◆ **TASK DIRECTIONS**: When you transcribe the data below, reproduce every line exactly and leave each picture out.
*** Block opens ***
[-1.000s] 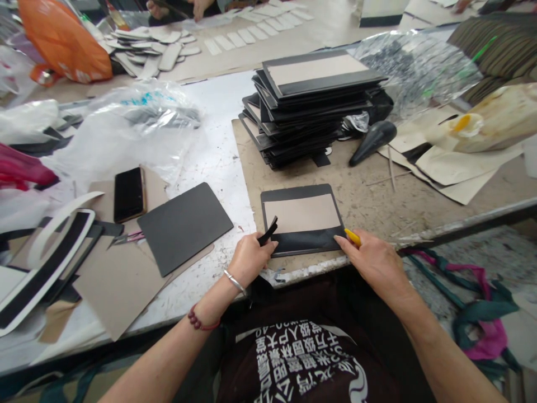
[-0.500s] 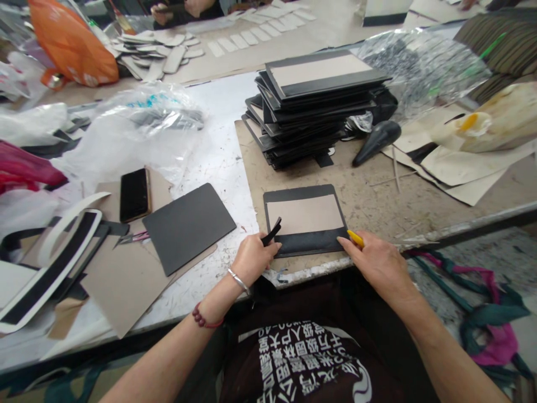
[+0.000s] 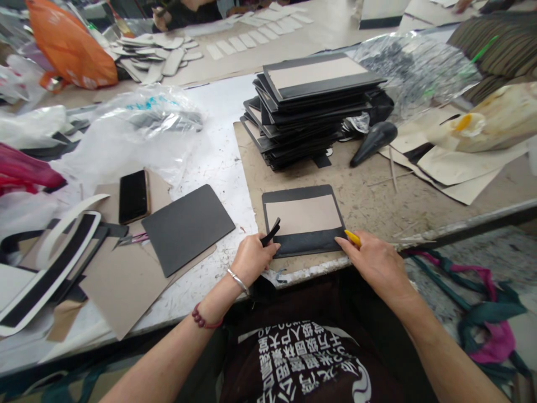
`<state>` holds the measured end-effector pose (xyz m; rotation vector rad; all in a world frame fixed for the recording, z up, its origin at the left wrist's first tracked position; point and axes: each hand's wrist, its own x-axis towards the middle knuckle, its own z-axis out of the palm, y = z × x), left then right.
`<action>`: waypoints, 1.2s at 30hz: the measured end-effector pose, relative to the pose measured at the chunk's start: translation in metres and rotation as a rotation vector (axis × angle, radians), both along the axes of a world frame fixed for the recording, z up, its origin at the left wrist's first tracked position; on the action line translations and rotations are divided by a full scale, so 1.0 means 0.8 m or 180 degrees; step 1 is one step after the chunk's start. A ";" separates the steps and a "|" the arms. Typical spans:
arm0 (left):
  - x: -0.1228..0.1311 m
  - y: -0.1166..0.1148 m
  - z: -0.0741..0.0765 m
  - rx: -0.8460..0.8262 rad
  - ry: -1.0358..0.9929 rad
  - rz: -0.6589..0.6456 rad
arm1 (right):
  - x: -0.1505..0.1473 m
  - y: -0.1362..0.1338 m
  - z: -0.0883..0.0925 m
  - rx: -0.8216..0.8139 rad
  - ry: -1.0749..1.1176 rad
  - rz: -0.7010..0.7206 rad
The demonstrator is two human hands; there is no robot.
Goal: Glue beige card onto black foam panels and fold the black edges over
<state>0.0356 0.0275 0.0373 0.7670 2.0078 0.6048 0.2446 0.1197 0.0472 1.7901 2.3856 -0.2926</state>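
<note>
A black panel with a beige inset (image 3: 305, 215) lies flat near the table's front edge. At its lower left corner my left hand (image 3: 255, 256) is closed on a thin black strip (image 3: 272, 230), the thumb touching the panel. My right hand (image 3: 375, 258) is at the lower right corner, closed round a yellow tool (image 3: 353, 238) whose tip points up and left. Behind the panel rises a tall stack of similar black panels (image 3: 310, 106). A plain dark grey sheet (image 3: 188, 229) rests to the left of my left hand.
Left are a phone (image 3: 133, 196), grey boards (image 3: 123, 285), curved black-and-white strips (image 3: 50, 274), scissors and clear plastic (image 3: 138, 134). A black pointed object (image 3: 374, 143) and cream sheets (image 3: 457, 168) lie right. Across the table show another person's hands (image 3: 161, 18) and white pieces (image 3: 251, 38).
The view has shifted very slightly. Both hands keep the same hold at the panel's lower corners.
</note>
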 end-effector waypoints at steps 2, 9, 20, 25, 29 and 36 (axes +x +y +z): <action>0.001 0.001 0.001 -0.0014 -0.0011 0.0009 | 0.001 0.000 -0.001 0.0026 -0.0004 0.0022; 0.001 0.000 0.000 -0.0036 -0.0013 -0.0005 | 0.000 0.000 -0.002 0.0044 0.0005 0.0033; 0.003 0.000 0.004 -0.0034 0.0161 -0.0028 | 0.002 0.000 0.000 -0.0062 0.0061 0.0041; 0.005 0.000 0.007 -0.0036 0.0219 -0.0044 | 0.001 0.001 0.004 -0.0117 0.0041 0.0036; 0.005 0.000 0.004 -0.0027 0.0272 -0.0044 | 0.001 0.001 0.002 -0.0071 0.0081 0.0080; 0.005 0.000 0.004 -0.0058 0.0284 -0.0063 | -0.001 0.000 0.002 -0.0071 0.0037 0.0057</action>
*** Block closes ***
◆ **REPLY**:
[-1.000s] 
[-0.500s] 
[+0.000s] 
`<state>` holds the measured end-effector pose (xyz m; rotation vector rad; all in a world frame fixed for the recording, z up, its origin at the left wrist's first tracked position; point and axes: each hand's wrist, its own x-axis towards the middle knuckle, its own z-axis out of the palm, y = z × x), left then right.
`<action>`: waypoints, 1.2s at 30hz: the measured end-effector pose, relative to the pose measured at the chunk's start: translation in metres and rotation as a rotation vector (axis × angle, radians), both along the axes of a world frame fixed for the recording, z up, its origin at the left wrist's first tracked position; on the action line translations and rotations are divided by a full scale, so 1.0 means 0.8 m or 180 degrees; step 1 is one step after the chunk's start. A ";" separates the steps and a "|" the arms. Typical spans:
arm0 (left):
  - x: -0.1228..0.1311 m
  - y: -0.1166..0.1148 m
  - z: -0.0741..0.0765 m
  - rx: -0.8460..0.8262 rad
  - ry: -1.0358..0.9929 rad
  - rz: -0.6589..0.6456 rad
arm1 (right):
  - x: -0.1505..0.1473 m
  - y: -0.1362..0.1338 m
  - z: -0.0883..0.0925 m
  - rx: -0.8216..0.8139 rad
  - ry: -1.0749..1.1176 rad
  - rz: -0.7010..0.7206 rad
The demonstrator is two human hands; there is no robot.
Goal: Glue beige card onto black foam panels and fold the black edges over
<state>0.0356 0.0275 0.0373 0.7670 2.0078 0.6048 0.2446 0.1197 0.0472 1.7901 2.3856 -0.2926</state>
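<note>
A black panel with a beige inset (image 3: 305, 215) lies flat near the table's front edge. At its lower left corner my left hand (image 3: 255, 256) is closed on a thin black strip (image 3: 272, 230), the thumb touching the panel. My right hand (image 3: 375, 258) is at the lower right corner, closed round a yellow tool (image 3: 353, 238) whose tip points up and left. Behind the panel rises a tall stack of similar black panels (image 3: 310, 106). A plain dark grey sheet (image 3: 188, 229) rests to the left of my left hand.
Left are a phone (image 3: 133, 196), grey boards (image 3: 123, 285), curved black-and-white strips (image 3: 50, 274), scissors and clear plastic (image 3: 138, 134). A black pointed object (image 3: 374, 143) and cream sheets (image 3: 457, 168) lie right. Across the table show another person's hands (image 3: 161, 18) and white pieces (image 3: 251, 38).
The view has shifted very slightly. Both hands keep the same hold at the panel's lower corners.
</note>
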 end-effector waypoints at steps 2, 9, 20, 25, 29 and 36 (axes +x +y +z): <action>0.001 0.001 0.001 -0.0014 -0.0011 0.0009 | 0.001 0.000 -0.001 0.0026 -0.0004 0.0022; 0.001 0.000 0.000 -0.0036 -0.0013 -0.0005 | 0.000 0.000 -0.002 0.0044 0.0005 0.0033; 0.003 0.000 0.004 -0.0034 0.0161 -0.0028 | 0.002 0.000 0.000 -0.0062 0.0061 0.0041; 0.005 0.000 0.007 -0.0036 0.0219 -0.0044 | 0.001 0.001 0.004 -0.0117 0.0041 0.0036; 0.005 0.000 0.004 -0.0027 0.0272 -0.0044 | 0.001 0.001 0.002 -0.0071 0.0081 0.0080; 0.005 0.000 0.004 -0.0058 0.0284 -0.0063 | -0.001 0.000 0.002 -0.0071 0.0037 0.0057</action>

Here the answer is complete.